London/Baghdad, 19 December 1998 (RFE/RL) - British defense secretary George Robertson says it's clear British and U.S. cruise missile attacks have inflicted "substantial damage" on Iraq's biological and chemical weapons capabilities. Speaking to reporters today, Robertson said the missiles struck 100 targets in three days of raids. These include the Republican Guard headquarters and offices of Iraqi president Saddam Hussein's Baath party. He said about 400 air- and sea-launched cruise missiles have been used.

Robertson gave no date for ending the military operation but repeated previous statements that the attacks will end when military objectives have been achieved. The operation came just ahead of the start of the holy month of Ramadan, which begins today.

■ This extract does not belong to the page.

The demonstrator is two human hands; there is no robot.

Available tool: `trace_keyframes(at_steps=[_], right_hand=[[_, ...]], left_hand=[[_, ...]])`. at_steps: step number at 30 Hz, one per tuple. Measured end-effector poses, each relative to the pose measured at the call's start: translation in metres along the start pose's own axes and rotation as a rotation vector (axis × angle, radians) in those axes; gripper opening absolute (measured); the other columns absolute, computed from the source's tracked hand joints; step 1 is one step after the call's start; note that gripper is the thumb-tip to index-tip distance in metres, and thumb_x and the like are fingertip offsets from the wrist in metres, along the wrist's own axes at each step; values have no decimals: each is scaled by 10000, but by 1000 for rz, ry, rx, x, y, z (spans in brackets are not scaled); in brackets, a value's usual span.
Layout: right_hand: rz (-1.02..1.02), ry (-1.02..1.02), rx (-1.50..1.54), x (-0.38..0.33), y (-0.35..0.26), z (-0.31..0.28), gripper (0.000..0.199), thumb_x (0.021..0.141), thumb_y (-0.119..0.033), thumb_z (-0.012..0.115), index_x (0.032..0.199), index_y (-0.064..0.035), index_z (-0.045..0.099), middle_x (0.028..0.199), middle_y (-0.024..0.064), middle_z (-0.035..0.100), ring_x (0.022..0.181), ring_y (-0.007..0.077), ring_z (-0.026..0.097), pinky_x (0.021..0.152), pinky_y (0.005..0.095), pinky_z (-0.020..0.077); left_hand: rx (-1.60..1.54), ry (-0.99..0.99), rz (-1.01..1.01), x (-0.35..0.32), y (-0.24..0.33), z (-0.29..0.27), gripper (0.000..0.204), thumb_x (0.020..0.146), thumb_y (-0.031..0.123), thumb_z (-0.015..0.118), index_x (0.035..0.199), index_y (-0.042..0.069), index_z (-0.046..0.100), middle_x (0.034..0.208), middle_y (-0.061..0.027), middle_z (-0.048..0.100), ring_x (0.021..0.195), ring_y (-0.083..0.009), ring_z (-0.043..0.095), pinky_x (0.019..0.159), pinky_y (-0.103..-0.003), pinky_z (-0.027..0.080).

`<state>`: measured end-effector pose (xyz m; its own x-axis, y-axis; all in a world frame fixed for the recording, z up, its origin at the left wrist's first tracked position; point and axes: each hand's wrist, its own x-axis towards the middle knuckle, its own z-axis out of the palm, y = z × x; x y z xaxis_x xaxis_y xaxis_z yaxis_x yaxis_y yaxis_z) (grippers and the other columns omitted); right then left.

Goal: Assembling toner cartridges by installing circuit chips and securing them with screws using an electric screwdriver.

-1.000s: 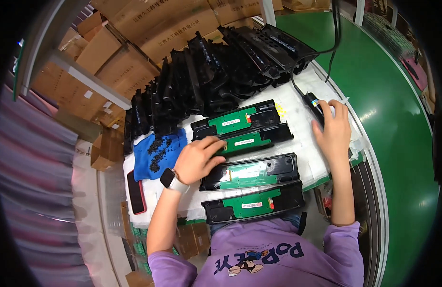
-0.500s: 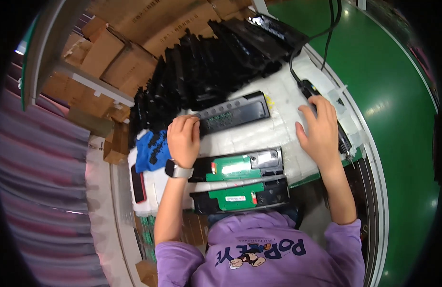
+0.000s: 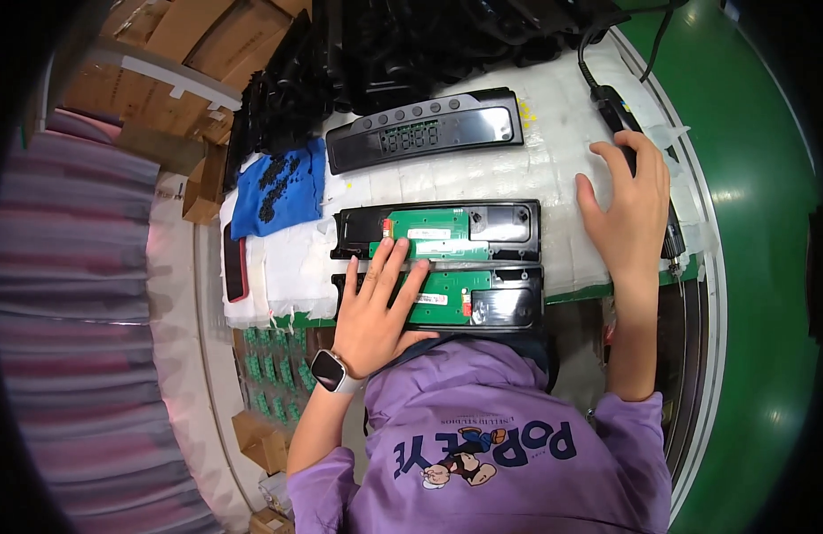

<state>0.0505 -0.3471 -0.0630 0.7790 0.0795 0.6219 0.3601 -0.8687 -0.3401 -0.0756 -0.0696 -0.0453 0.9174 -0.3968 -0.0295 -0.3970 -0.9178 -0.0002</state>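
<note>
A white-covered tabletop (image 3: 563, 222) spans the frame's middle, a heap of black plastic housings (image 3: 376, 62) along its top. Below the heap lies a clock-display panel (image 3: 456, 133), digits and round buttons facing up. Near the centre, a middle panel (image 3: 505, 236) and, just beneath, a lower panel (image 3: 514, 303) lie back side up. At right slants a corded electric screwdriver (image 3: 615, 109). The right hand (image 3: 634, 200) is over it, fingers loosely bent, thumb apart, unclenched; whether they touch it, I cannot tell. The left hand (image 3: 376, 316), left of centre, spreads its released fingers over the lower two panels. Green circuit boards (image 3: 456, 283) sit in those. Centre left are a blue cloth (image 3: 309, 191), a red-edged smartphone (image 3: 236, 267), a smartwatch (image 3: 329, 370) on the left wrist, and tiny black screw-like pieces (image 3: 274, 182) on the cloth.
</note>
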Motion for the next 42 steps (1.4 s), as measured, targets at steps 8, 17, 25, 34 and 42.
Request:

An Iraqi official, meanwhile, said today that 68 civilians have died in the attacks. It isn't clear if that count includes last night's raid on Baghdad, the heaviest bombardment yet on the capital. The official Iraqi news agency INA also said five civilians were killed overnight in the northern province of Tamin. The figures could not be independently confirmed.

U.S. and British officials say they are targeting only military sites and are trying to minimize civilian casualties.

U.S. president Bill Clinton has reportedly scheduled a meeting with top advisers later today to discuss the Iraqi situation. In a Ramadan-season message to the Arab world today, Clinton said the air strikes are in the interests of the entire Middle East.

The attacks began early Thursday morning (local time), following a report by U.N. weapons inspection chief Richard Butler that Iraq had not fully cooperated with inspection teams. The teams are charged with verifying destruction of Iraq's biological, chemical and nuclear weapons.

Meanwhile, Syrian security forces say thousands of Syrians demonstrated in the capital Damascus today to protest U.S. and British military strikes against Iraq.

Some of the demonstrators surged around the American embassy, breaking windows and entering the ambassador's residence, creating major damage. Damascus security forces had to be called in to restore order.

Marchers also tried to enter the British embassy but were stopped by Syrian police.

In the street demonstrations, the protesters shouted anti-U.S. slogans and demanded a prompt halt of the bombardment and a lifting of economic sanctions against Iraq.

Syria's official news agency SANA said Foreign Minister Farouk al-Sharaa discussed by phone the military strikes against Iraq with his Iranian counterpart Kamal Kharrazi.